Beefy Boxes and Bandwidth Generously Provided by pair Networks
Perl: the Markov chain saw
 
PerlMonks  

Re: How to capture data length from the record ?

by gone2015 (Deacon)
on Feb 13, 2009 at 10:29 UTC ( [id://743582] : note . print w/replies, xml ) Need Help??


in reply to How to capture data length from the record ?

I suggest making friends with pack and unpack -- there's the tutorial.

A smattering of things which may not be obvious:

  • the pack/unpack TEMPLATE string is evaluated at run-time, so it can be dynamic -- you can, for example, interpolate repeat counts into one, or build a string depending on what you are packing/unpacking.

  • C is the way to handle bytes as individual integers (0..255) -- but watch out if you have 'utf8' ("wide character") strings to unpack.

  • a is the way to handle sections of arbitrary byte values.

  • in unpack you can use  x to skip past bytes, and you can use  @ to step to particular positions in the input.

  • the construct  C/a*, and all its cousins, is very useful where you have data prefixed by its length in bytes

  • you can bracket stuff in pack/unpack templates, and apply repeat counts to bracketted sections (and nest bracketted sections). So:  '(C/(NnnN2)(a4)2)*' unpack as many items as it can ( '(.....)*'), where each item comprises: a byte count followed by that many  NnnN2 elements, followed by 2 elements each of 4 bytes.

Replies are listed 'Best First'.
Re^2: How to capture data length from the record ?
by bh_perl (Monk) on Feb 16, 2009 at 03:17 UTC
    hi..

    This is my program, but its did not keep process next record and its captured first record only. Might be some mistake on my looping. Could somebody help me ?

    open (DATA, "$inputdir/$inputfile"); while (<DATA>) { my ($filehdr, $data) = m|(.{40})(.*)|; ($len = substr($data, $offset, 4)) =~ s/^0//g; foreach $val ($data) { $cdata = substr($val, $offset, $len); print "$cdata\n"; } } close(DATA);

      Well... I can offer a few observations on this code:

      1: open (DATA, "$inputdir/$inputfile"); 2: while (<DATA>) { 3: my ($filehdr, $data) = m|(.{40})(.*)|; 4: ($len = substr($data, $offset, 4)) =~ s/^0//g; 5: 6: foreach $val ($data) { 7: $cdata = substr($val, $offset, $len); 8: print "$cdata\n"; 9: } 10: } 11: close(DATA);
      • first: no use strict or use warnings... so the fact that you never give $offset a value is not pointed out to you.

      • two of your variables are declared "my", but not the others... which isn't encouraging, either.

      • line 1: the DATA file handle has a particular use.
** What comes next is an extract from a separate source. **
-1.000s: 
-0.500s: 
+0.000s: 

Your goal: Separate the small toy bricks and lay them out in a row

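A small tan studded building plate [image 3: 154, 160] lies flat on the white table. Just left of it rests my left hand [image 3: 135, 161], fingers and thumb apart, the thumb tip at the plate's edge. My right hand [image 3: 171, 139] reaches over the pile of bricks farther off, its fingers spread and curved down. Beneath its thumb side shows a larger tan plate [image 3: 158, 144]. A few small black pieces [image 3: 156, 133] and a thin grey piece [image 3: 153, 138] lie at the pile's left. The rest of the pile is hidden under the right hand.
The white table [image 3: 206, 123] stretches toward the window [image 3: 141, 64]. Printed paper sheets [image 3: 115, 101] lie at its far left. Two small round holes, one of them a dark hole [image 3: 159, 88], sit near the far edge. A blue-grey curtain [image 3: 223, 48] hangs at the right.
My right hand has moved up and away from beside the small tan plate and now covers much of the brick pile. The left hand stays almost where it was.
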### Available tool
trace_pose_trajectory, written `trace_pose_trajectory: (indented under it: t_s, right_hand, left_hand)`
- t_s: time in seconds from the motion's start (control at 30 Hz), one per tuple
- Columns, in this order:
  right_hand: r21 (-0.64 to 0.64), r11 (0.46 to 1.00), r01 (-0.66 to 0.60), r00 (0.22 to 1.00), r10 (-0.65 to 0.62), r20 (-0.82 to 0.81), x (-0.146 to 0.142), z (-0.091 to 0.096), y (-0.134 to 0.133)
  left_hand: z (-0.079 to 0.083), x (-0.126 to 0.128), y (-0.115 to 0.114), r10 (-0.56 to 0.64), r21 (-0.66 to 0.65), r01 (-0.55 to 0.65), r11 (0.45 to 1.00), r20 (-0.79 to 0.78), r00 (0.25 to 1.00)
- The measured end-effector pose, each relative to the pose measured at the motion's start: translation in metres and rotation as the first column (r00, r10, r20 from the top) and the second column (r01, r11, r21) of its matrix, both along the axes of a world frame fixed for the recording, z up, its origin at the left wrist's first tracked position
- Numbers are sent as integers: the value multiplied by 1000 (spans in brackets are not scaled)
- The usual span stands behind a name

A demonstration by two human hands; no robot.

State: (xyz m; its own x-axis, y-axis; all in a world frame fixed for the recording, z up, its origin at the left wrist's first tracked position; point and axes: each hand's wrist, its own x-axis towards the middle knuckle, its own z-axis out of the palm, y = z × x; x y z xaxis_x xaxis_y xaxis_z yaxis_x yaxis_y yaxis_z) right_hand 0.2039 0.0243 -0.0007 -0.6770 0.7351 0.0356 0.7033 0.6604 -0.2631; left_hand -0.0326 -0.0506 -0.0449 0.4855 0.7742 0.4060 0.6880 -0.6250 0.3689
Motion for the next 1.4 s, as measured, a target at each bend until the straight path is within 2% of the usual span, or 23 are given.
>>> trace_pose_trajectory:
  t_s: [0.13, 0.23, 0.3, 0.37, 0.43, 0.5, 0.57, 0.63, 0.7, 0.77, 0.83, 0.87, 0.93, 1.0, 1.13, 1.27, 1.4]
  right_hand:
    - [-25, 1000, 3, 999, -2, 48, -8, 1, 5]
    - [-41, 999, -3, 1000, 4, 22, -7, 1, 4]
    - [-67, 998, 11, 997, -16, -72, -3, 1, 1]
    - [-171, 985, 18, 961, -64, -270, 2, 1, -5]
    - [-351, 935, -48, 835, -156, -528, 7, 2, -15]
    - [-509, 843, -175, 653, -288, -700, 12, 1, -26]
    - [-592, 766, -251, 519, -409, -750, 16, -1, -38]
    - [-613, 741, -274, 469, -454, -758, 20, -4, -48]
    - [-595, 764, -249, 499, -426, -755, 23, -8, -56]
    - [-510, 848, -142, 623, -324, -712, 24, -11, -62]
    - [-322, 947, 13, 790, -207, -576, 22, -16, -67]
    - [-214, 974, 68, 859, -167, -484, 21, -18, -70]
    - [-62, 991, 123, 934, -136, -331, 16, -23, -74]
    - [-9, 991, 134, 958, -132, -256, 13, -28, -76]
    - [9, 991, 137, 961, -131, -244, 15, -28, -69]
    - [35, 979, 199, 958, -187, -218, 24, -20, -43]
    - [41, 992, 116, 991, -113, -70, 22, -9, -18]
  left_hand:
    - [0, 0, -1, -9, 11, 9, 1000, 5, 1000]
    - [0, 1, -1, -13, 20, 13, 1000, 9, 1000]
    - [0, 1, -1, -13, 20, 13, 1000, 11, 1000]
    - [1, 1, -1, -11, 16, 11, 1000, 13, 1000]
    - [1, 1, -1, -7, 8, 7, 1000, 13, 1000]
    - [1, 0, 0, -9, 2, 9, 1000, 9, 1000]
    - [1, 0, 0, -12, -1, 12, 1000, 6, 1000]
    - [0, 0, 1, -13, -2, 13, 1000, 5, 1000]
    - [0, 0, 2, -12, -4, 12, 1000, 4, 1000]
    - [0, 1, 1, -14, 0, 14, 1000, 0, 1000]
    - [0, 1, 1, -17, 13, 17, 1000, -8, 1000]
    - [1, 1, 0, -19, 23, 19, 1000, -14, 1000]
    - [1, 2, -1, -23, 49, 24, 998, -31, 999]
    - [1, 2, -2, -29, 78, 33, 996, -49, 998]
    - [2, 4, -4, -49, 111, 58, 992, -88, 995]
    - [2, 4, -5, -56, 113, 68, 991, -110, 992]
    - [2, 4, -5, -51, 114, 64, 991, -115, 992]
There is no need to use it for your input file, and doing so makes things less clear than they might be.

      • also line 1: adding at least an or die "$!" after the open is recommended -- there is no point in proceeding if the file open fails, and if it does, it will be helpful to know why it fails.

      • line 2: while (<DATA>) -- what do you expect this to do ? What I expect it to do is to read the file, line by line -- where $/ specifies the current line-ending. I see nothing in your description of the input file that suggests that the "records" are separated by "\n". Indeed the description suggests that it is a continuous stream of hex characters ([0-9A-F]), in which case <DATA> will read the entire file in one gulp... (assuming $/ has not been set to anything) In which case, why bother with the while ?

      • line 3: this sets $filehdr to be the first 40 bytes of the current input "line", and $data to be the rest. I'd be tempted to do this with substr, being more direct and probably faster. But what you have will work.

      • line 4: the $offset value is never set, and will be treated as zero. I assume that it is supposed to be the offset within $data of the next "record". If so, then the fact that it's not set to anything will be a big part of why your code only does something with the first "record".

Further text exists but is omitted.